This is my 20th Newsletter. The first of that run, number 122, appeared in October 2009, the Guild’s centenary year. That issue was put together in a very big hurry, to get it out in the minimum acceptable time prior the AGM. It had 12 pages of well-spaced wording in large-ish font size. The font is now smaller and the wording has tighter spacing. The layout has stabilised. There are now 14 pages as a norm, and this regularly increases to 16 pages and on one occasion 18. This all means there is either much more going on in the Guild, or more is being reported; or both. Whichever: it is all to the Guild’s good and keeps it in the ringing spotlight nationally. Keep the information coming in. However, as mentioned last time, I would like more reports/submissions from the eastern-southern parts of the area.
The Old Minute Book’s entry this time is worth reading. There is a lot of archive information about the First World War being published at the moment, but here is our own local account by our own ringing forebears. The Minute Book provides amazing snap-shots in time.
Chris Seers’ account of the April Mid-week tour is a sheer delight to read. You can feel what he’s describing. I’d not thought of rings of bells having culinary parallels before, although I have to admit to thinking some rings have ‘colour’ in their sound; and with the music of certain methods, too (the glory of Bristol Major, for instance). Thanks Chris; I hope you will rise to putting your fingers on the keys again.
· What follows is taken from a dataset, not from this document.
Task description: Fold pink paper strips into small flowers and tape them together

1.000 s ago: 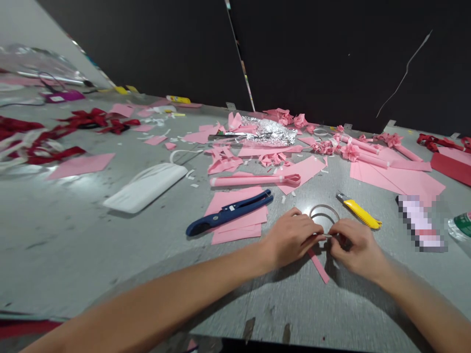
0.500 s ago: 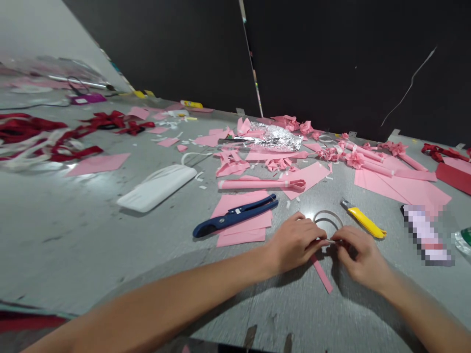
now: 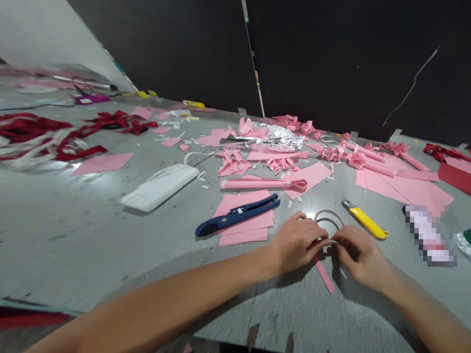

It should be noted that the Mid-week tours 300th tour is due soon, in October. To say this activity of the Guild has been successful is a profound understatement. I believe there have been only two months when a tour has not occurred (Feb 1991 and March 2001). The first tour, organised by Tony Brazier, was on October 19th 1989. Twenty-five years and one month later I believe there are plans to return to the general area of that first tour, north-west Worcestershire, for the anniversary.
Dear Rob Harvey gives us another birthday to celebrate, his 96th. The ringing celebrations have been with quarter peals in the past, but this year Nick Allsopp felt it should be a peal, so arranged one. Happily it was successful. Does this mean that peals will be the order of the day from now on? Just keep going, Rob.
The AGM this year has moved from the second Saturday in October to the third Saturday (the 18th). Why? The second Saturday seems always, for some reason, to be crowded with ringing events. The third
Saturday is not so crowded. By sheer coincidence, the AGM this year is the exact 105th anniversary of the founding of the Guild, on October 18th 1909. Perhaps we could mark the importance of this date at the AGM by remembering those pioneer ringers (particularly Walter Large) and clerics of vision of 105 years ago.
Lastly, yes, the 2014 AGM is upon us. There is always the chance that posts will be vacated, which can happen for a number of reasons. You will find a proposals form attached to this Newsletter, which is to propose someone – or yourself – for a particular post. The Guild cannot function properly without people to run it. Please consider whether you can give the Guild some time. It is considered a successful little Guild - please help it stay that way. And someone can take over from me if they wish – just let me know, day or night!
Chris Povey, (Caretaker) Editor
(The views expressed in this Newsletter are not necessarily the views of the Four Shires Guild or its Committee. The Guild endorses no products or manufacturers advertised within the Newsletter – but would not allow such advertisements where the goods or services are knowingly questionable.)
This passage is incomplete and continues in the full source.